**WHAT TO WORK ON**
The response should be the lines of the data, starting at the first and ending at the one that contains "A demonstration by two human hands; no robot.", copied without change.

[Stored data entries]
******
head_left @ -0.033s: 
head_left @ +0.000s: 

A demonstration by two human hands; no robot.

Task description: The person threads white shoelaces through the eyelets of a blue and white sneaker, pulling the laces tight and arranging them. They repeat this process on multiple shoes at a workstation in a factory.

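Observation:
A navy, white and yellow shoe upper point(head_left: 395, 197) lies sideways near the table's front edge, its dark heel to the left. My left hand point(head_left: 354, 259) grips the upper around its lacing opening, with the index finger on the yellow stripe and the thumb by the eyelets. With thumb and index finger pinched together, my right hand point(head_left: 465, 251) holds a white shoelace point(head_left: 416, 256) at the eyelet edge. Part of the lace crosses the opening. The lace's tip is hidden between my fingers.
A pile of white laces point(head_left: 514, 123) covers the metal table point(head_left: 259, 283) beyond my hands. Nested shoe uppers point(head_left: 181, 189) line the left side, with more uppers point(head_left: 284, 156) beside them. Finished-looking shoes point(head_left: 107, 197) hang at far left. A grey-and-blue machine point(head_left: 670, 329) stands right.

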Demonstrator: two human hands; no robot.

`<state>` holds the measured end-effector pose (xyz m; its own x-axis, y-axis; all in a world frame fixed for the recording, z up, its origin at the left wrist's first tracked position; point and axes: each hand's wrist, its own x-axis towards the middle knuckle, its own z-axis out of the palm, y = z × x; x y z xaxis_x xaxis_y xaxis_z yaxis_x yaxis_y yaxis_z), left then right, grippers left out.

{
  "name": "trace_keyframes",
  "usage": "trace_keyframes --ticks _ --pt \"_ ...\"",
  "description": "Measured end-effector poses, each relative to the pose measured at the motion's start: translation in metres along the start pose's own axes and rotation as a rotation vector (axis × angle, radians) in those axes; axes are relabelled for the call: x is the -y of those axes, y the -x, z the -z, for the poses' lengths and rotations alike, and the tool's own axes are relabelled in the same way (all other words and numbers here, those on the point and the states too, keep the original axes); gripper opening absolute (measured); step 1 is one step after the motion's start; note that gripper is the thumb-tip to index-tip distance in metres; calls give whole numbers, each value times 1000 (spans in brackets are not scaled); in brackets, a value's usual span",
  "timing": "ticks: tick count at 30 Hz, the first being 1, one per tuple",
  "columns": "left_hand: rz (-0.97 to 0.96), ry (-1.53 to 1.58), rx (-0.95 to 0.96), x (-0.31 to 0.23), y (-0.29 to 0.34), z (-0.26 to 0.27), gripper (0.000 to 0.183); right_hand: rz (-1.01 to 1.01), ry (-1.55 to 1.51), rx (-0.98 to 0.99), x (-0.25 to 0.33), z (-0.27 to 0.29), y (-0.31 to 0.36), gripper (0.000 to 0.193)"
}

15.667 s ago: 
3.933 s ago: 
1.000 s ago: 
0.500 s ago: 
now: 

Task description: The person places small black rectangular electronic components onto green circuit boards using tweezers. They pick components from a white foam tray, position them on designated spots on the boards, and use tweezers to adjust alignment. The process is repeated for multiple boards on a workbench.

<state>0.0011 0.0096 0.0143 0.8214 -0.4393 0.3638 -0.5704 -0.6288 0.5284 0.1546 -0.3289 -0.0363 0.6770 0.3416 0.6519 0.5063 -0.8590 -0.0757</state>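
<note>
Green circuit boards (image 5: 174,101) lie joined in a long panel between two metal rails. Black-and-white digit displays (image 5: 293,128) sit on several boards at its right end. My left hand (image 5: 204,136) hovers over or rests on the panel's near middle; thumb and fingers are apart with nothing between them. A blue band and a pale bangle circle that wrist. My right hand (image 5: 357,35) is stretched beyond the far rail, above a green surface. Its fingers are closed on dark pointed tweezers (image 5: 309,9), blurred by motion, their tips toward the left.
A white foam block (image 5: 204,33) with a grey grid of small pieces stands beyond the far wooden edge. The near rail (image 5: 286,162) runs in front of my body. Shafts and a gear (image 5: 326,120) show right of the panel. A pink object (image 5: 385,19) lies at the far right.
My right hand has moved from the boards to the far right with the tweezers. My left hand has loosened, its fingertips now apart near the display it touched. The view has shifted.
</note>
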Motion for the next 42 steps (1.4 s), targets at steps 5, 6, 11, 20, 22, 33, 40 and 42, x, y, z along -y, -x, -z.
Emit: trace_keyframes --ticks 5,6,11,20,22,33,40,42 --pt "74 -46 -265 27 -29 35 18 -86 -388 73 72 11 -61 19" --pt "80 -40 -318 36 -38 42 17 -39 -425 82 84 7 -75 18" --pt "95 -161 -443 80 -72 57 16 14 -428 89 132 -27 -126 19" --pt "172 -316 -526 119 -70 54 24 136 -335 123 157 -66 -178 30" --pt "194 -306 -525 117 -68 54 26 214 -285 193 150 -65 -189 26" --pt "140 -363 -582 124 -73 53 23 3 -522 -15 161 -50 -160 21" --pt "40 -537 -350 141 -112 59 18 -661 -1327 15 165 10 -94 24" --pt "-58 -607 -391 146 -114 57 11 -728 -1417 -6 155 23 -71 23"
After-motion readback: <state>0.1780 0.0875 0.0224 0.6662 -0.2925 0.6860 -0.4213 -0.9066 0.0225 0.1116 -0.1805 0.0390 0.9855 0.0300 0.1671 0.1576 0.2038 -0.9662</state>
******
**SOLUTION TO THE PROBLEM**
head_left @ -0.033s: 
head_left @ +0.000s: 

A demonstration by two human hands; no robot.

This concludes the exercise.